◆ What you are asked to do
The exercise asks for every line of the data to be reproduced exactly.
** Opening Provided material block **
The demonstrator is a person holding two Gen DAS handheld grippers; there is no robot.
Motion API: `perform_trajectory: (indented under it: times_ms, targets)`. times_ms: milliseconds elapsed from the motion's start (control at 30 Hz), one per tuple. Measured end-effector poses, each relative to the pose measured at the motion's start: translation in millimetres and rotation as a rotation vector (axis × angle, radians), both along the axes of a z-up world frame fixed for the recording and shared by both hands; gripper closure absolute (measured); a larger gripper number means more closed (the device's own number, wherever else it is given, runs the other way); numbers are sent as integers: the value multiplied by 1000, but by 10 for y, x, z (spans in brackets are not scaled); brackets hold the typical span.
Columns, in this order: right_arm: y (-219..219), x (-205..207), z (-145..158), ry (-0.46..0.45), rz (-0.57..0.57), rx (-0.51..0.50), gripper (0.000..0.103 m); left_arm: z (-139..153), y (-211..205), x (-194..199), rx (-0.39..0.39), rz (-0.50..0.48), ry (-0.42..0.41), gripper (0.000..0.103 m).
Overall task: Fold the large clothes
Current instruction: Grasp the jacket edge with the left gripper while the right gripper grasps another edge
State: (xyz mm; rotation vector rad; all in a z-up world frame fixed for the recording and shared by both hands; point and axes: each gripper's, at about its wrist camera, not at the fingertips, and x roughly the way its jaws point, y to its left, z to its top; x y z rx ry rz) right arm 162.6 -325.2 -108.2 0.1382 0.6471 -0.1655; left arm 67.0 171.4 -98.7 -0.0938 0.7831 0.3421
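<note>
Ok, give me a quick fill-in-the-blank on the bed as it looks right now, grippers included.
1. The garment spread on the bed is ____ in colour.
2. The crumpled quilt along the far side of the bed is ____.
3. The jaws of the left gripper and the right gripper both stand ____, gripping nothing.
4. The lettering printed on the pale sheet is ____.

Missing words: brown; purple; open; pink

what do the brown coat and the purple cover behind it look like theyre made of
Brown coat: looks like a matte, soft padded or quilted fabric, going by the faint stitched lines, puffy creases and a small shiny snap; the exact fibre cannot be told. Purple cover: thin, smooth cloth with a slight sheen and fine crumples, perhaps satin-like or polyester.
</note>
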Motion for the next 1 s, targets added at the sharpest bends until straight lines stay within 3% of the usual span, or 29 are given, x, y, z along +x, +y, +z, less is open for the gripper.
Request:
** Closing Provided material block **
◆ Written response
The demonstrator is a person holding two Gen DAS handheld grippers; there is no robot.
Motion API: `perform_trajectory: (indented under it: times_ms, targets)`. times_ms: milliseconds elapsed from the motion's start (control at 30 Hz), one per tuple. Measured end-effector poses, each relative to the pose measured at the motion's start: translation in millimetres and rotation as a rotation vector (axis × angle, radians), both along the axes of a z-up world frame fixed for the recording and shared by both hands; gripper closure absolute (measured); a larger gripper number means more closed (the device's own number, wherever else it is given, runs the other way); numbers are sent as integers: the value multiplied by 1000, but by 10 for y, x, z (spans in brackets are not scaled); brackets hold the typical span.
Columns, in this order: right_arm: y (-219..219), x (-205..207), z (-145..158), ry (-0.46..0.45), rz (-0.57..0.57), rx (-0.51..0.50), gripper (0.000..0.103 m); left_arm: z (-139..153), y (-211..205), x (-194..199), rx (-0.39..0.39), rz (-0.50..0.48), ry (-0.42..0.41), gripper (0.000..0.103 m).
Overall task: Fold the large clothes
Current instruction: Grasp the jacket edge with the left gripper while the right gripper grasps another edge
State: (xyz mm; rotation vector rad; all in a z-up world frame fixed for the recording and shared by both hands; point and axes: each gripper's, at about its wrist camera, not at the fingertips, and x roughly the way its jaws point, y to its left, z to its top; x y z rx ry rz) right arm 162.6 -325.2 -108.2 0.1382 0.6471 -0.1655; left arm 67.0 171.4 -98.7 -0.0938 0.7831 0.3421
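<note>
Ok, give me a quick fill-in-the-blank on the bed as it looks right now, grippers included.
1. The garment spread on the bed is ____ in colour.
2. The crumpled quilt along the far side of the bed is ____.
3. The jaws of the left gripper and the right gripper both stand ____, gripping nothing.
4. The lettering printed on the pale sheet is ____.

Missing words: brown; purple; open; pink

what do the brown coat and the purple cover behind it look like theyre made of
Brown coat: looks like a matte, soft padded or quilted fabric, going by the faint stitched lines, puffy creases and a small shiny snap; the exact fibre cannot be told. Purple cover: thin, smooth cloth with a slight sheen and fine crumples, perhaps satin-like or polyester.
</note>
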Motion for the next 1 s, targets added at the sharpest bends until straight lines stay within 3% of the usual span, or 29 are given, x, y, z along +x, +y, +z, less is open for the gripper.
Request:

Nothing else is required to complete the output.